**Exercise directions:** Tell me how many lines of the entries below include the string "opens", and give only the number.

# # # #

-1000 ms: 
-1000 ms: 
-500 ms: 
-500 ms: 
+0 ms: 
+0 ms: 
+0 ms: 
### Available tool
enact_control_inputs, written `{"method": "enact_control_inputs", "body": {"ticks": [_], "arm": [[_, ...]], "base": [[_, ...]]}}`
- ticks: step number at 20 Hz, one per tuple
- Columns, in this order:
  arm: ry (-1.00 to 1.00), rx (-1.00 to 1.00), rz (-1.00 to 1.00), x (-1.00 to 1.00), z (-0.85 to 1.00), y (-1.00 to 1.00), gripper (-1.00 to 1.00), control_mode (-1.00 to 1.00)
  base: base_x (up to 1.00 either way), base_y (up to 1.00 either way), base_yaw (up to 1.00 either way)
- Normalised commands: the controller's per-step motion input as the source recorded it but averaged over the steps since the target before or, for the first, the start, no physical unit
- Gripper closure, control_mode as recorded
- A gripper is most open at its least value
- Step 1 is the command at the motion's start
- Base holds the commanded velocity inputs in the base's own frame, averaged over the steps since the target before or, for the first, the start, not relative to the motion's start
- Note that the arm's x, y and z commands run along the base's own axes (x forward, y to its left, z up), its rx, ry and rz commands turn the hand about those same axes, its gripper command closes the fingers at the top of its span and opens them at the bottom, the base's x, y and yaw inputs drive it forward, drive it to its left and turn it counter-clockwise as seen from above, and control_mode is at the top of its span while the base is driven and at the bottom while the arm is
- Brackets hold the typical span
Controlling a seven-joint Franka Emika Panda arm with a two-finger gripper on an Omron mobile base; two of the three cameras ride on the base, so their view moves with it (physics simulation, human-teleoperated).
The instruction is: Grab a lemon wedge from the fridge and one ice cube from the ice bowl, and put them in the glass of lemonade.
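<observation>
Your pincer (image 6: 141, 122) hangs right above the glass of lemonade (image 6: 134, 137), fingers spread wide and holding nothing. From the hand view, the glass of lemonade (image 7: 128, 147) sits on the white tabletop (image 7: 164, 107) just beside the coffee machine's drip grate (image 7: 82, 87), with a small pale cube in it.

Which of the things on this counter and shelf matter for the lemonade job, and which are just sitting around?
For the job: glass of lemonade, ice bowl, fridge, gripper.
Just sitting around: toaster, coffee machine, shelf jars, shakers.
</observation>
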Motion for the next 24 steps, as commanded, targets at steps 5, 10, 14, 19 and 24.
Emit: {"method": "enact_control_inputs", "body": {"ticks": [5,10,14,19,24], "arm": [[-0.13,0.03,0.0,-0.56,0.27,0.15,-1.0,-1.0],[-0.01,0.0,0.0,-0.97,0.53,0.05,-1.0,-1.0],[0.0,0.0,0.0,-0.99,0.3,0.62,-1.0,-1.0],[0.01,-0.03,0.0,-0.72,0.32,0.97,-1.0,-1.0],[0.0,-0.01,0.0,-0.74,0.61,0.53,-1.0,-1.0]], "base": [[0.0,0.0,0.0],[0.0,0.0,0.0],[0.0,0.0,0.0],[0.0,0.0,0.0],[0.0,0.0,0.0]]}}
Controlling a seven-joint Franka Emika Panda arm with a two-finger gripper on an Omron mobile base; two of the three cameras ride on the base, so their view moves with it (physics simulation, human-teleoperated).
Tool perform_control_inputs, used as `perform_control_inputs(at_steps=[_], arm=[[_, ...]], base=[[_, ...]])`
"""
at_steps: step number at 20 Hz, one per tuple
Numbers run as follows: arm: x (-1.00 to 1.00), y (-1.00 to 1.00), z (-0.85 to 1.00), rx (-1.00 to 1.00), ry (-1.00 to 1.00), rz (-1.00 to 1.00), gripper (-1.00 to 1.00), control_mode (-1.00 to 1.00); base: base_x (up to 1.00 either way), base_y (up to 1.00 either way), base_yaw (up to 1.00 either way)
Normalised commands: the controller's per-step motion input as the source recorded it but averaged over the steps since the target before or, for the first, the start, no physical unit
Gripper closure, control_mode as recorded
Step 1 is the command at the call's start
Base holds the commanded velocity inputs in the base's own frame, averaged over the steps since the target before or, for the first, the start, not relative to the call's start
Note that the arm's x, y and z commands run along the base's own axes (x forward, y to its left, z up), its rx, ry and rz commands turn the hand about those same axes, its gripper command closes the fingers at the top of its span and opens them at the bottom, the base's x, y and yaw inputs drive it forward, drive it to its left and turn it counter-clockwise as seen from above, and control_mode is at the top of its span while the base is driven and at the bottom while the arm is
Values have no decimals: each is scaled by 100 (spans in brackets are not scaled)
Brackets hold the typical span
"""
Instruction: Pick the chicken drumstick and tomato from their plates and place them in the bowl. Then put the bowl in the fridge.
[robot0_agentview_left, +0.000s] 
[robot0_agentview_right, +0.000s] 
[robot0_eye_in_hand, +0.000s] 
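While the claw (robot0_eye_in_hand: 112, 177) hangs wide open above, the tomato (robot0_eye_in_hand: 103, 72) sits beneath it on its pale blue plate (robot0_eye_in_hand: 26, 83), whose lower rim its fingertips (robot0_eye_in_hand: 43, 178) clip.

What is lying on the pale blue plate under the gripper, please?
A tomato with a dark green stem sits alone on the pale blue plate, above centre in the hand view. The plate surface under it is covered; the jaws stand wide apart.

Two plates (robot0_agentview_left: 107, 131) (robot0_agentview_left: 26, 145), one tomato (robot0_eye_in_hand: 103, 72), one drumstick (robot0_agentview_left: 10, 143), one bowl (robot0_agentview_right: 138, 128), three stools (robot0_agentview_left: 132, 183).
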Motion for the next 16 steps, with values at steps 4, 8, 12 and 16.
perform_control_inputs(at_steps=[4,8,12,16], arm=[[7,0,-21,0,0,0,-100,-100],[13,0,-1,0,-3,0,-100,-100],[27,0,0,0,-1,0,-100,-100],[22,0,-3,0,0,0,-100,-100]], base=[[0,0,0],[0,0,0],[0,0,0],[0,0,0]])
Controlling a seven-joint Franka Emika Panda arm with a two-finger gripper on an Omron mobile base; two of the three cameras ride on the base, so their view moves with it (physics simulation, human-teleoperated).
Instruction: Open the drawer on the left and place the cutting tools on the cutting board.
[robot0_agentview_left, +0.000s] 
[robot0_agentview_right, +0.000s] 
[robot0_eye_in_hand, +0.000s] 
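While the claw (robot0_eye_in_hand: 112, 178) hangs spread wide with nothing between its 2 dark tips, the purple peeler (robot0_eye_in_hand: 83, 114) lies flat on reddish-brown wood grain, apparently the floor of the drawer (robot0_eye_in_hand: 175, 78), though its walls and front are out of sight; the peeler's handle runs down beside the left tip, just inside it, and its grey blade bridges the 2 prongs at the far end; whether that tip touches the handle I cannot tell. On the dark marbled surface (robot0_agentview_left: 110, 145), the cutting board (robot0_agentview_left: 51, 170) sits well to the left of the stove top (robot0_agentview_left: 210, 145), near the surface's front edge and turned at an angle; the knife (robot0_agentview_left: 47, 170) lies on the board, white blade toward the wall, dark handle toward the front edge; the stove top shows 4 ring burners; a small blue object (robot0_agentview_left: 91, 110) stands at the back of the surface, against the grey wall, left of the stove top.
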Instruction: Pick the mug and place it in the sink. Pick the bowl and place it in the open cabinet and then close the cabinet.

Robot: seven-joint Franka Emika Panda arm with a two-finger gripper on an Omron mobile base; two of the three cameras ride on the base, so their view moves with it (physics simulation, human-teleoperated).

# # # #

**Exercise output:** 2